What you should do:
Leave out all pictures. Return exactly the lines from the top of the material through the line containing "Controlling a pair".

Data below:
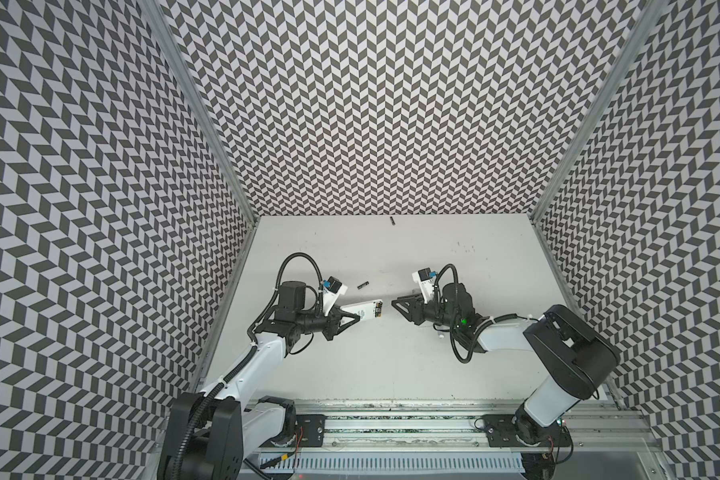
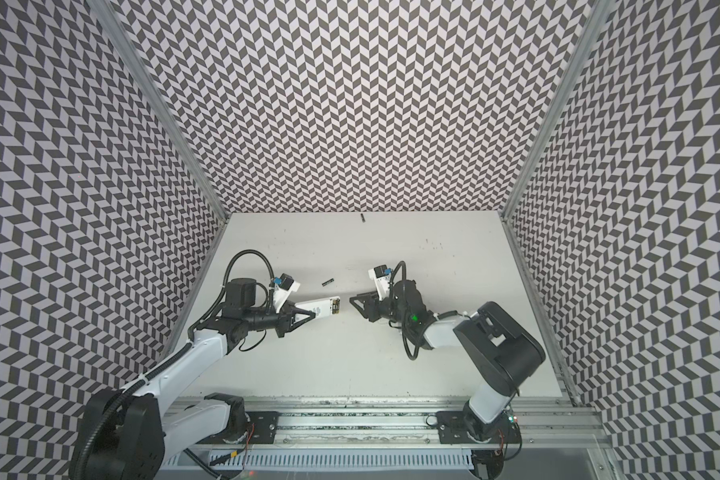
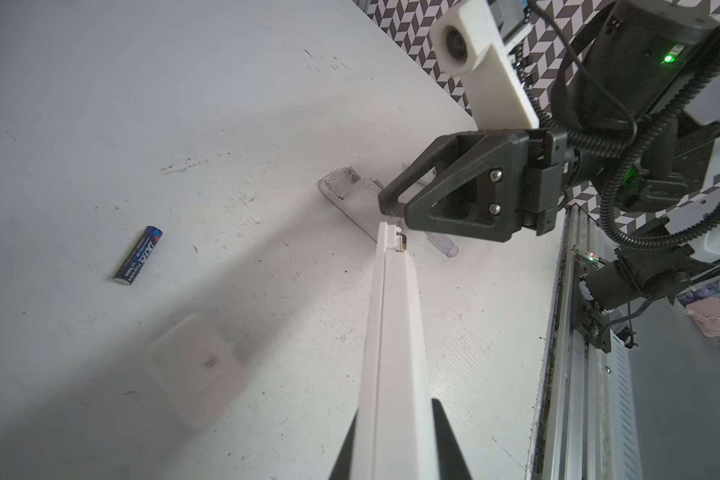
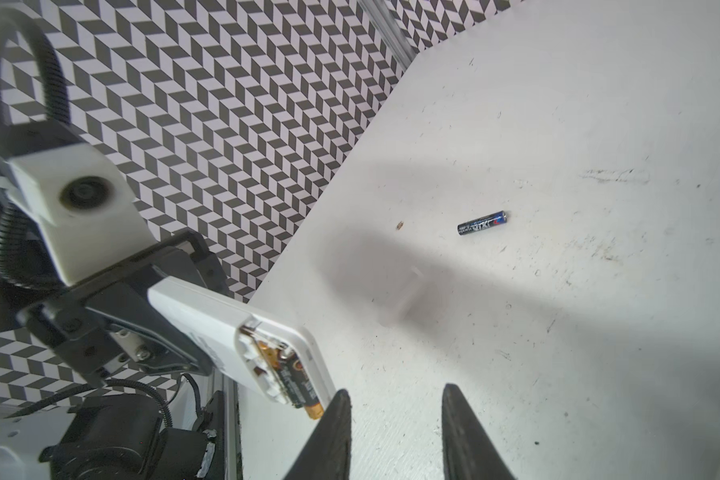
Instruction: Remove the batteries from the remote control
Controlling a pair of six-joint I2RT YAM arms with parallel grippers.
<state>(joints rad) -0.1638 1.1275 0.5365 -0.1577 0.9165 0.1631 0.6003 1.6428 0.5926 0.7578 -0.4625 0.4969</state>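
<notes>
**Desk:** Where is the remote?

**Me:** My left fingers point(image 3: 447, 444) are clamped on the slim white plastic remote control point(image 1: 366, 311). I am holding it above the white counter point(image 1: 391, 365), and in both top views its free end points to three o'clock. The back cover is off at that end.

**Desk:** Any cells inside?

**Me:** I see one seated battery point(image 4: 296, 382) in the open bay. It is a thin black cylinder, and its gold-copper end reaches the remote's end edge.

**Desk:** And your right side?

**Me:** My right fingers point(image 4: 329, 436) stand slightly apart, with a narrow gap and nothing in it. They sit at three o'clock of the open end, just beside it. I cannot tell whether a tip touches the copper end.

**Desk:** Anything lying out?

**Me:** A loose battery point(image 1: 363, 285) lies flat on the counter, near the remote's end at eleven o'clock. It has a dark body, a blue band at one end and white lettering. A small dark cylinder point(image 1: 391, 221) lies at twelve o'clock, at the counter's far edge. It looks like another battery, but it is too small for me to be sure.
</notes>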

Output for this task:
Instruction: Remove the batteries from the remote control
Controlling a pair of six-joint I2RT YAM arms with parallel grippers.

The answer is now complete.